L’abbadia, insieme a gran parte del territorio circostante, apparteneva ai Benedettini del Presidiato di S. Vittoria, il quale aveva avuto origine dall’Imperiale Abbadia di Farfa, nella Sabina. A quel tempo i Benedettini del Presidiato avevano raggiunto un grande prestigio e un grande potere su vaste zone del Piceno dove, insieme alla vita religiosa, curavano intensamente lo sviluppo sociale ed economico e la diffusione della cultura. L’abbadia dei SS. Vincenzo e Anastasio, come quella non lontana della Madonna dell’Ambro, testimoniano come questi benemeriti religiosi spingessero il loro apostolato e la loro azione sociale nei luoghi più remoti ed impervi. Le due comunità non dovevano essere numerose, sufficienti tuttavia a curare intensamente i bisogni dei fedeli. Come erano soliti altrove, anche qui avevano organizzato delle scuole libere e gratuite per i fanciulli. E il piccolo Antonio fu ben presto ammesso in queste scuole.

I monaci già avevano avuto modo di osservarlo sia nella chiesa che fuori, perché essi mantenevano intensi contatti con i fedeli.
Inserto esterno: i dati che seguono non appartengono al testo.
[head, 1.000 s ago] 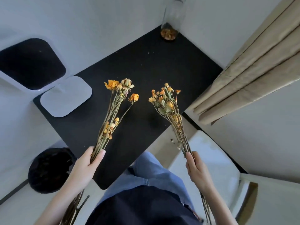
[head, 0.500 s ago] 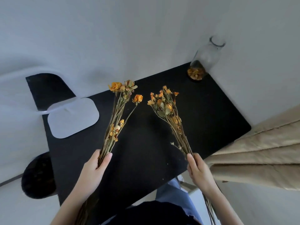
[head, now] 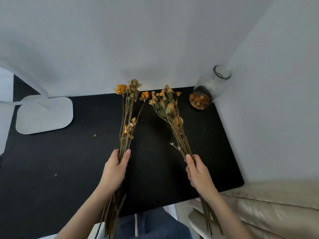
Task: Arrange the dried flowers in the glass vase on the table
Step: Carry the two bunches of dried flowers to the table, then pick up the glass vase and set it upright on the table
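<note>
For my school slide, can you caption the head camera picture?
Each hand, left and right, holds a dried flower bunch above the black table; the glass vase waits in the corner.

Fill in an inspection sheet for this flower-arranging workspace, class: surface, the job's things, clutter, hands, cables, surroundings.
Surface: black table, set into a corner of white walls.
Job's things: glass vase at the far right corner, upright, with orange petals in its base and no stems in it; left bunch of dried flowers and right bunch of dried flowers, both held above the table.
Clutter: small petal crumbs scattered on the table; white lamp base at far left.
Hands: left hand closed on the left bunch's stems; right hand closed on the right bunch's stems.
Cables: nothing seen.
Surroundings: beige curtain at lower right.
</note>
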A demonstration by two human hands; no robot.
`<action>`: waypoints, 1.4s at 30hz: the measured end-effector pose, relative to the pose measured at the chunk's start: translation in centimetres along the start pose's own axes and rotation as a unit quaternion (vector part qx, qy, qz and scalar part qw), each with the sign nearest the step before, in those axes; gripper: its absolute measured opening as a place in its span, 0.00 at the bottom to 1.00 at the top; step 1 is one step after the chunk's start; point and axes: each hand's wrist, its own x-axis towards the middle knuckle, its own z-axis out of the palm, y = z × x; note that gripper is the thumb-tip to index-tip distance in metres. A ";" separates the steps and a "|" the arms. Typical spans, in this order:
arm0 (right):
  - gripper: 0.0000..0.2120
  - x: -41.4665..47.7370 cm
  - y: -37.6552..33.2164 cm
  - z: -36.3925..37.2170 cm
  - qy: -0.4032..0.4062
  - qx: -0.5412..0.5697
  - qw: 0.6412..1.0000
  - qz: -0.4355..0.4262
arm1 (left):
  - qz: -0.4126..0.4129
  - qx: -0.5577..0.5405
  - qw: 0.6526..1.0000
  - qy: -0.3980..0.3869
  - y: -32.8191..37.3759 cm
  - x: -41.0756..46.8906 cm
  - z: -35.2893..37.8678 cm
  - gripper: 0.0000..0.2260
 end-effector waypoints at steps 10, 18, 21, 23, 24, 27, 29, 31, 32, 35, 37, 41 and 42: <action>0.06 4.2 0.9 1.5 -0.021 -0.021 1.000 -0.004 | 0.002 0.011 1.000 0.000 1.2 2.3 11.3 0.11; 0.02 6.1 2.5 2.5 -0.028 -0.106 0.994 -0.016 | 0.048 0.209 0.975 -0.063 0.4 3.6 14.3 0.10; 0.06 6.8 3.4 2.7 -0.022 -0.161 0.986 -0.031 | 0.081 0.363 0.926 -0.060 -0.6 4.4 14.2 0.19; 0.08 6.8 2.5 1.7 -0.002 -0.214 0.975 -0.053 | 0.108 0.456 0.881 -0.057 0.1 4.6 13.4 0.23; 0.09 6.6 2.2 1.4 0.007 -0.244 0.967 -0.068 | 0.116 0.469 0.874 -0.049 0.2 4.5 12.9 0.25; 0.15 7.0 1.9 0.6 0.028 -0.317 0.944 -0.087 | 0.154 0.455 0.877 -0.010 -0.3 5.0 11.0 0.27; 0.20 7.6 1.8 -0.2 0.034 -0.321 0.943 -0.080 | 0.197 0.420 0.886 0.013 -0.9 5.9 9.7 0.25; 0.22 8.0 1.8 -0.9 0.042 -0.305 0.947 -0.094 | 0.248 0.360 0.899 0.027 -1.2 6.5 8.5 0.21; 0.23 8.2 1.7 -1.2 0.055 -0.293 0.949 -0.104 | 0.277 0.332 0.901 0.033 -1.3 7.0 8.0 0.20; 0.27 9.2 1.5 -2.2 0.114 -0.255 0.948 -0.151 | 0.376 0.255 0.890 0.037 -0.6 8.7 7.1 0.15; 0.29 10.0 1.5 -2.9 0.152 -0.233 0.942 -0.189 | 0.432 0.228 0.872 0.032 0.5 9.7 7.1 0.14; 0.21 12.0 0.6 -4.5 0.229 -0.165 0.923 -0.263 | 0.491 0.142 0.860 0.008 4.1 11.2 9.1 0.11; 0.20 12.5 0.0 -5.0 0.255 -0.148 0.913 -0.284 | 0.486 0.101 0.868 -0.006 5.3 11.5 10.0 0.11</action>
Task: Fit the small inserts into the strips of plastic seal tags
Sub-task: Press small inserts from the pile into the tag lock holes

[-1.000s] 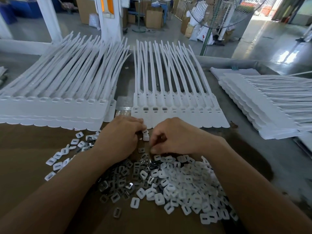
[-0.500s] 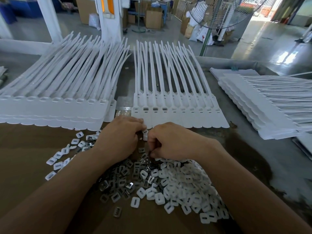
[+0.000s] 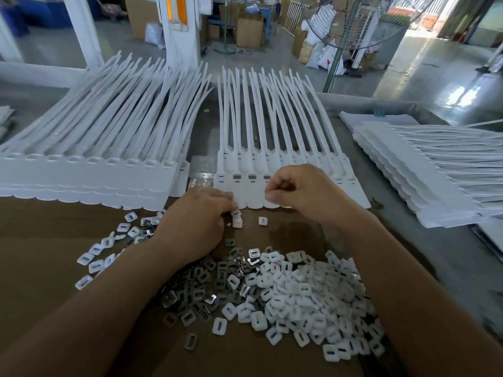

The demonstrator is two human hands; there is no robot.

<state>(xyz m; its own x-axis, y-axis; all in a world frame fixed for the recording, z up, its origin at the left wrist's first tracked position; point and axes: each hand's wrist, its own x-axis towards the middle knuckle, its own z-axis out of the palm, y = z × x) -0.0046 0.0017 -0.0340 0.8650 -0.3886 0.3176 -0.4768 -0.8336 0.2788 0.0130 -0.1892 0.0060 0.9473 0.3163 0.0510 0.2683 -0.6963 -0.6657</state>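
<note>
A strip of white plastic seal tags (image 3: 275, 148) lies ahead of me, its long tails fanned away. My right hand (image 3: 302, 190) hovers over the strip's heads with fingers curled and thumb and forefinger pinched; what they hold is hidden. My left hand (image 3: 198, 221) rests on the brown board just below the strip's near edge and holds small white inserts (image 3: 236, 217) at its fingertips. One loose insert (image 3: 262, 220) lies between my hands. A heap of white and metal inserts (image 3: 285, 295) sits near me.
A thick stack of tag strips (image 3: 89, 159) lies to the left, another stack (image 3: 435, 170) to the right. Scattered inserts (image 3: 109, 248) lie left of my left forearm. Behind the table are white posts, boxes and a fan (image 3: 362, 20).
My right hand has lifted from beside the left hand and moved forward and right onto the tag strip's heads. My left hand has stayed in place. One insert now lies loose between them.
</note>
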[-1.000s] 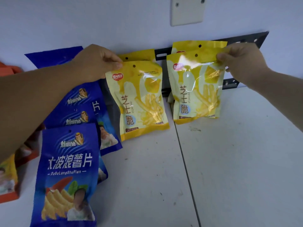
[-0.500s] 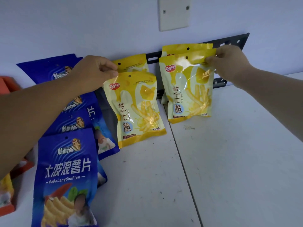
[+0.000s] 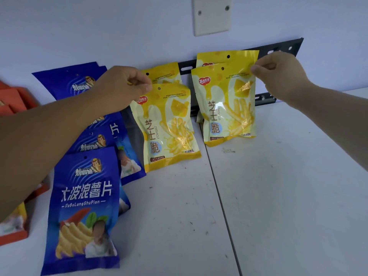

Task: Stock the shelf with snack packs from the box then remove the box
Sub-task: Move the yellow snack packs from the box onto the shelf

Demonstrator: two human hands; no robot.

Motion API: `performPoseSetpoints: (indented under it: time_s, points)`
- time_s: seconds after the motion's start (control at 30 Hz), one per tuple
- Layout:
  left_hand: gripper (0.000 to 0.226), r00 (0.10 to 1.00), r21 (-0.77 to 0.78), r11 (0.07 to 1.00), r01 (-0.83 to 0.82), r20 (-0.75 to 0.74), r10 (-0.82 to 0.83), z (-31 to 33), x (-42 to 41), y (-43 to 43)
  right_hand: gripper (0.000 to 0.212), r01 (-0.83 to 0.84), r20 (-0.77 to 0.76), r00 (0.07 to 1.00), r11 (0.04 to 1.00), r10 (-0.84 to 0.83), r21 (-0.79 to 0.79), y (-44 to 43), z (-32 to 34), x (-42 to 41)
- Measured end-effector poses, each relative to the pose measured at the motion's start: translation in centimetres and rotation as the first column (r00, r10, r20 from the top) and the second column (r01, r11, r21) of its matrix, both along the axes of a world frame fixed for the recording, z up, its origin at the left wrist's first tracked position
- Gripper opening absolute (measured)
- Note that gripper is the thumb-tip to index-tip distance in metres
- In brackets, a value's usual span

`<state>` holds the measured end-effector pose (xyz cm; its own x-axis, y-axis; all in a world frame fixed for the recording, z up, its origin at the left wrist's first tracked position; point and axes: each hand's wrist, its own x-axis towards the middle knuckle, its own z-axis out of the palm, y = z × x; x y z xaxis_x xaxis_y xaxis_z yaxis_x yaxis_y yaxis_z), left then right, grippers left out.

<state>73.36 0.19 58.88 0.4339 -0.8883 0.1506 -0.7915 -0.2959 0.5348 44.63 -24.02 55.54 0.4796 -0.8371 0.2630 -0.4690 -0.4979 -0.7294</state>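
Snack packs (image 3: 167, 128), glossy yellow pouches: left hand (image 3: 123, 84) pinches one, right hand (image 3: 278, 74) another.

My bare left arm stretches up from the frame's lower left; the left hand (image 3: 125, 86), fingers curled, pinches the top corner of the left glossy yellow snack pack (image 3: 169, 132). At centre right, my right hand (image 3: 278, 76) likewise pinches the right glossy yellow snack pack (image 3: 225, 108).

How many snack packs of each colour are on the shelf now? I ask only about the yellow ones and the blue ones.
Yellow packs: 4; the left hand and the right hand pinch one each
Blue packs: at least 4; they overlap
Total: at least 8
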Motion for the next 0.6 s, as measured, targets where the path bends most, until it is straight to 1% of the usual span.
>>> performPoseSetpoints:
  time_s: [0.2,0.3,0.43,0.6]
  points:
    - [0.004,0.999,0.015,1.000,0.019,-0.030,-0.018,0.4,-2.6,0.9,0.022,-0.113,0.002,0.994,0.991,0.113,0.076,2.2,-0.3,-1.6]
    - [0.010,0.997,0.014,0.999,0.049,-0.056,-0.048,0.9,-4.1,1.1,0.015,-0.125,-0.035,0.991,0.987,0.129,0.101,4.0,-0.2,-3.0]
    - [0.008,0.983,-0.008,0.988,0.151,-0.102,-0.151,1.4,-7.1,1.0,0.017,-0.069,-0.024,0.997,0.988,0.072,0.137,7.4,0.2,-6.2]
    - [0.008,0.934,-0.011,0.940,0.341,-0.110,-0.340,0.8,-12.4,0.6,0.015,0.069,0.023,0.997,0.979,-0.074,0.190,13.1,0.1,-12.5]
Li aveva colpiti la sua serietà, l’impegno che metteva in tutte le cose, e furono ben lieti di prenderlo sotto il loro controllo per impartirgli non solo una cultura che gli aprisse molte porte nella vita, ma soprattutto per indirizzarlo nelle sue scelte; un po’ c’era anche l’interesse per una possibile vocazione religiosa.

Sembra che il beato abbia frequentato con regolarità la scuola di questi Benedettini per tutta la sua giovinezza fino a che non entrò fra gli Agostiniani di Amandola e, se si pensa all’epoca di cui si parla, questo era un privilegio assai raro anche per chi abitava dentro le mura di un castello o di una città.

Così crescendo, il bimbo si distingueva sempre più nella pietà e nello studio e i monaci gli si affezionarono moltissimo e lo curarono con particolare attenzione. Uno di essi viene ricordato in modo speciale, anche se la tradizione non ce ne ha consegnato il nome. Era uomo di grande santità e dottrina che, scoperte le doti e le promesse di quel bimbo, se ne fece amico, ne divenne il maestro e consigliere e, insieme ai suoi genitori, fu il forgiatore della personalità sempre crescente di Antonio. Forse sperava anche di farne un buon monaco benedettino, però quando si accorse che altre erano le aspirazioni del giovane, non lo contrariò, ma l’aiutò a capirsi sempre meglio e a realizzare i suoi ideali.